Thursday, 27 July 2006

Regency Recollections; Captain Gronow's Guide to Life in London and Paris edited by Christopher Summerville

Reminiscences of Captain Gronow, Formerly Of The Grenadier Guards And Member Of Parliament For Stafford, Being Anecdotes Of The Camp, The Court, And The Clubs, At The Close Of The Last War With France, Related By Himself, together with its three, thankfully more succinctly titled, sequels is one of the most valuable sources of information on the Regency haut ton, but it has not always been that easy to get hold of. Indeed the most recent edition listed on Amazon, from 2004, has a sales ranking of "none", which is quite an achievement.

Now Ravenhall Books have come to the rescue, with a well-designed and well-produced edition from Christopher Summerville, a historian and writer specialising in the early nineteenth century, and author of Napoleon's Polish Gamble.

Summerville states in his preface:
My purpose in presenting this volume of Gronow's celebrated memoirs is to serve up a palatable slice of Regency history for the general reader. To this end, I have strived to prepare a book that is light, pleasing, easily digested, and moreish.
The result is a selection from Gronow's work, concentrating on the Regency period (Gronow's Reminiscences cover his life all the way through to 1865), and arranged in broadly chronological order. This produces a book of four parts, covering the Peninsular War, Waterloo, Restoration Paris, and Regency London.

Editorial additions include a biographical sketch of the Captain, and short essays providing the historical context for each section. There is a sprinkling of explanatory footnotes, explaining people and things mention in the text. Summerville admits to having modernised Gronow's punctuation, and has apparently "restructured" one or two of his anecdotes. He has also unsuppressed a few names, where these are known. There are 16 pages of black and white plates in the midle of the book, mostly portraits and cartoons illustrating people mentioned in Gronow's accounts.

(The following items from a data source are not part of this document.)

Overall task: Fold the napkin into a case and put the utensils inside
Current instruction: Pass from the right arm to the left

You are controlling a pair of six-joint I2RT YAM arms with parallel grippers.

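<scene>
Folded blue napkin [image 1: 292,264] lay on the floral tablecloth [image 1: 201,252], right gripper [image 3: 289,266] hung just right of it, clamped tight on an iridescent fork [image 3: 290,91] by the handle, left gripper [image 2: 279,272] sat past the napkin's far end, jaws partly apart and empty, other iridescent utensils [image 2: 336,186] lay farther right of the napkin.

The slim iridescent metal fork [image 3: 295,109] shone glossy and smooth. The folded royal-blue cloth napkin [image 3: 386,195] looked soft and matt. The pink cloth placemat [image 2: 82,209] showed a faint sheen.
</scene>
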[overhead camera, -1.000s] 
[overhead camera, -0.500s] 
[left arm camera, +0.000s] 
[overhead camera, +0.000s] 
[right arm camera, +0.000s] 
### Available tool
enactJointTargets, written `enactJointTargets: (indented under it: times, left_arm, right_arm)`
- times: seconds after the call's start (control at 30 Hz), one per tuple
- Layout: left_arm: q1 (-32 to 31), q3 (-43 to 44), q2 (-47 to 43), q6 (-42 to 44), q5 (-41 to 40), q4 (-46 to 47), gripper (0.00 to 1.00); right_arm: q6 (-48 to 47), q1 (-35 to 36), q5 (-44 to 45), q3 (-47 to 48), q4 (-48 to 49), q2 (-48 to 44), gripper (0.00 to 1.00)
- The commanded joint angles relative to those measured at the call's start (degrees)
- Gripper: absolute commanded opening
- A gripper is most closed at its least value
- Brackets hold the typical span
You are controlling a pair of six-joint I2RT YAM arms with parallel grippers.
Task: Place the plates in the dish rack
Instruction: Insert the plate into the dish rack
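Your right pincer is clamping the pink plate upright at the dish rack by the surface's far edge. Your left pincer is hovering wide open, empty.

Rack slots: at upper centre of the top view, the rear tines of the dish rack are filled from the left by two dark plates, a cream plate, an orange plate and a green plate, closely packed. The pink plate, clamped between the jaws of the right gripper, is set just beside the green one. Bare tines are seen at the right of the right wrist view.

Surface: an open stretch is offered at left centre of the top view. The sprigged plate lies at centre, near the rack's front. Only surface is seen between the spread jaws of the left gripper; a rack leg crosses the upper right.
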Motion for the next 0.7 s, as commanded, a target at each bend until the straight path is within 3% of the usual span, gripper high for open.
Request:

The one thing that the book lacks is an index. It is a pity that it is not possible to look up "Almack's" or "Manton's" and go straight to some half-remebered anecdote involving one or the other.

Despite the omission this is a very nice volume, and I must credit Mrs Wenlock for finding it and giving it to me as a birthday present.

So much for the book. What about the Captain himself? I have to say that I don't warm to the man. He is never slow to put down others and boast about himself. For example, the anecdote about Manton's Shooting Gallery is one of several designed to denigrate Byron (he secretly used curlers on his hair, he frequently went boating with a lad who was possibly a girl in disguise). Having mocked Byron's high opinion of his (Byron's) shooting, Gronow adds
Lords Byron, Yarmouth, Pollington, Mountjoy, Wallscourt, Blandford, Captain Burges, Jack Bouverie, and myself were in 1814 - and for several years afterwards - amongst the chief and most frequenters of this well-known shooting-gallery and frequently shot at the wafer for considerable sums of money. Manton was allowed to enter the betting list and he generally backed me.
But the most egregious example of Gronow's unpleasantness appears in his account of the Spa Fields Riots. In November 1816, the Reform movement organised a rally in Spa Fields, in Clerkenwell, with the aim of petitioning the Prince Regent to reform Parliament. Gronow had been sent with a company of Guards to occupy the nearby prison and "to act, if necessary, in aid and support of the civil power." The crowd of 10,000 (described by Gronow as a mob of 60-70,000) was eventually ordered to disperse, before they could be addressed by one of the great advocates of electoral reform, Henry "Orator" Hunt. Gronow calls Hunt "notorious" and "the blacking-maker", and describes him as "a large, powerfully made fellow, who might have been taken for a butcher." There was no actual riot on this occasion, in contrast to what happened at a similar event in St Peter's Fields, Manchester, three years later.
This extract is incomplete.